*What the task requires*: Each line of the listing that holds "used" counts once; report how many there are, and nothing more.

*Material for this exercise*:
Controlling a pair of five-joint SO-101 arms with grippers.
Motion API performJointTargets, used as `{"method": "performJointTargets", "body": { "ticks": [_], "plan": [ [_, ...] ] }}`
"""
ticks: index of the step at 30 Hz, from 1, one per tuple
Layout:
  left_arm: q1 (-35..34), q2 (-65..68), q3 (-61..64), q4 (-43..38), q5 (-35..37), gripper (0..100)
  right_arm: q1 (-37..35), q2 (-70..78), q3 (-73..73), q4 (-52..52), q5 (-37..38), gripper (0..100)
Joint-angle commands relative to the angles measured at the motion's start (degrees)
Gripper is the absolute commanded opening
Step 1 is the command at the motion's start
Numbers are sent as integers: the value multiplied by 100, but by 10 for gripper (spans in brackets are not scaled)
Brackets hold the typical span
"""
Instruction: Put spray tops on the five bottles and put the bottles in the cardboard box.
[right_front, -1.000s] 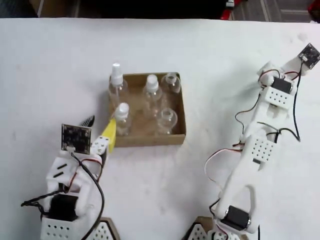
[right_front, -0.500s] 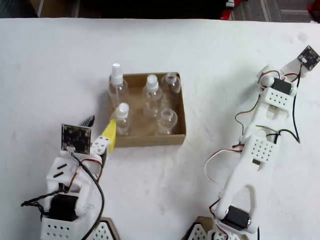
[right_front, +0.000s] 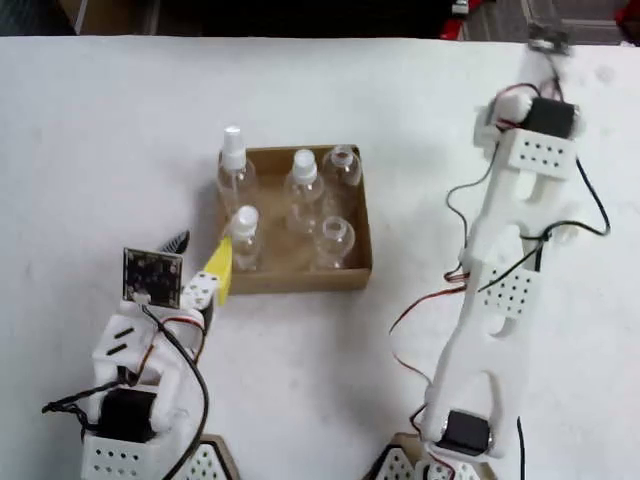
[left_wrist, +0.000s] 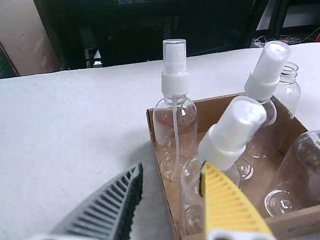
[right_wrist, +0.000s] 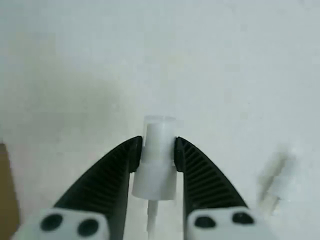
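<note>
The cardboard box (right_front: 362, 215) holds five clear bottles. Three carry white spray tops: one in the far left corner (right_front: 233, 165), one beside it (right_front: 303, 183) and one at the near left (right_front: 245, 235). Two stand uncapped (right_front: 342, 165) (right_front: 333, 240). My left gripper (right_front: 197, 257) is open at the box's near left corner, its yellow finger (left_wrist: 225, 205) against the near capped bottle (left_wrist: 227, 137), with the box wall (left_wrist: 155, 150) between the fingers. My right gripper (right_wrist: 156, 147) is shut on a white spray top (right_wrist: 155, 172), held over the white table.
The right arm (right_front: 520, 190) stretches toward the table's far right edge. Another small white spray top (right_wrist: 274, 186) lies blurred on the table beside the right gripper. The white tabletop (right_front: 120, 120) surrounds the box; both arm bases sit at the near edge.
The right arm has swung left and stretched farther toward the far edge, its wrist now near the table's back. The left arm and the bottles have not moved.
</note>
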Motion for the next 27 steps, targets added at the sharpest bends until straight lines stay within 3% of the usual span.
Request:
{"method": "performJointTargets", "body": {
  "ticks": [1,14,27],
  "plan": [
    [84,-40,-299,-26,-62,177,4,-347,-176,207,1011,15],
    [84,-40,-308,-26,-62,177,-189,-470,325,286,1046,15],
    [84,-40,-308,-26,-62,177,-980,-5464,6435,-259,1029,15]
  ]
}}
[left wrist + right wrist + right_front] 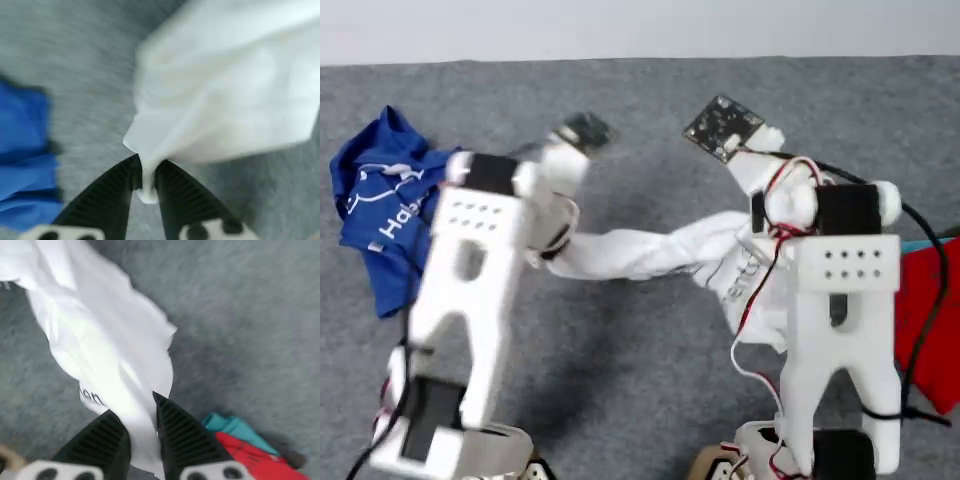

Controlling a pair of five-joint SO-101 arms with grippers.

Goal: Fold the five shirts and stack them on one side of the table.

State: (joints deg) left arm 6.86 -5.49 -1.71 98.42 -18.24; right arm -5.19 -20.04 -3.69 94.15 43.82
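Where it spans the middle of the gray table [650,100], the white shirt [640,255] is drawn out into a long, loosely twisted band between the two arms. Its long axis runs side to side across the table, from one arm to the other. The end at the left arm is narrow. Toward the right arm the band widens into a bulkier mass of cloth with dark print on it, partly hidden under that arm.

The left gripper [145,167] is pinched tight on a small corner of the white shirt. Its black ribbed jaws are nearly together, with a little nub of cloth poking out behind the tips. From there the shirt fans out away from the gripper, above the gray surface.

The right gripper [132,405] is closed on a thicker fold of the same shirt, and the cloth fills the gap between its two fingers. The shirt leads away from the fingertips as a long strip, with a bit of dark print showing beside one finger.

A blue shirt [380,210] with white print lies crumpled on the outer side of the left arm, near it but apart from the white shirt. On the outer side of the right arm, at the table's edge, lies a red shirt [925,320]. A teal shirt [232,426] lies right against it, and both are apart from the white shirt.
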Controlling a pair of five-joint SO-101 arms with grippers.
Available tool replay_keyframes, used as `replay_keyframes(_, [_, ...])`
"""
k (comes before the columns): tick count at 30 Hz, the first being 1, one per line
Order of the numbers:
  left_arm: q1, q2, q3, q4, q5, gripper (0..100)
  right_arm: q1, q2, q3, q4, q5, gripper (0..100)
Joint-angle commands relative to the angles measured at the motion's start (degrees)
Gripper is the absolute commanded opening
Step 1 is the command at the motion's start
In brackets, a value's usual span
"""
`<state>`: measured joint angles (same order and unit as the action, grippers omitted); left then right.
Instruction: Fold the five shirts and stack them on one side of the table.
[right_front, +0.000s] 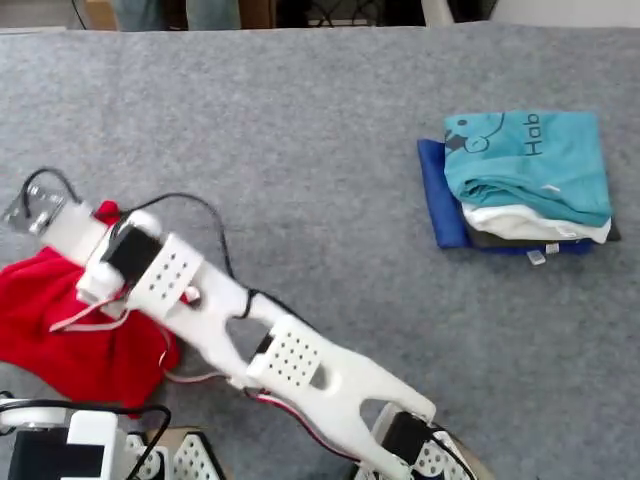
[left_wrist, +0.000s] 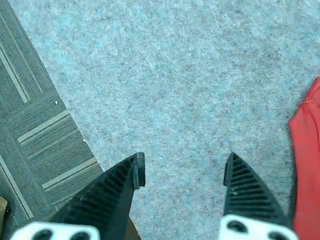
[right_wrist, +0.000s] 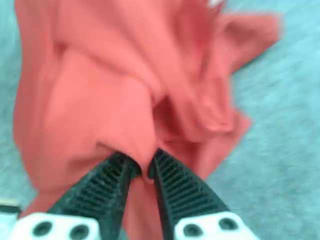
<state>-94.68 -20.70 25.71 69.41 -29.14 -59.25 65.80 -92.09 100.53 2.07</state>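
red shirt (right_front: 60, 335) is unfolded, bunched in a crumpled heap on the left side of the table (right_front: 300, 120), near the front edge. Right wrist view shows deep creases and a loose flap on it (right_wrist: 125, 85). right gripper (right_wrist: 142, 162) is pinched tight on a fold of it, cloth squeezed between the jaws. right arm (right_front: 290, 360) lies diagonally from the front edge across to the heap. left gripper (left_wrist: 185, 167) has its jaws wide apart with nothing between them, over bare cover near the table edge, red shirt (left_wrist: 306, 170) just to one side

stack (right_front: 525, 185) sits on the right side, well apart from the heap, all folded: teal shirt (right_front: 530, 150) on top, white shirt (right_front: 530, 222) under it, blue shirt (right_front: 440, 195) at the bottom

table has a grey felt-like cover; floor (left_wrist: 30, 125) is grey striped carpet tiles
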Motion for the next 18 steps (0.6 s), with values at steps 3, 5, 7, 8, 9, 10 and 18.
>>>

*Finished exercise*: 2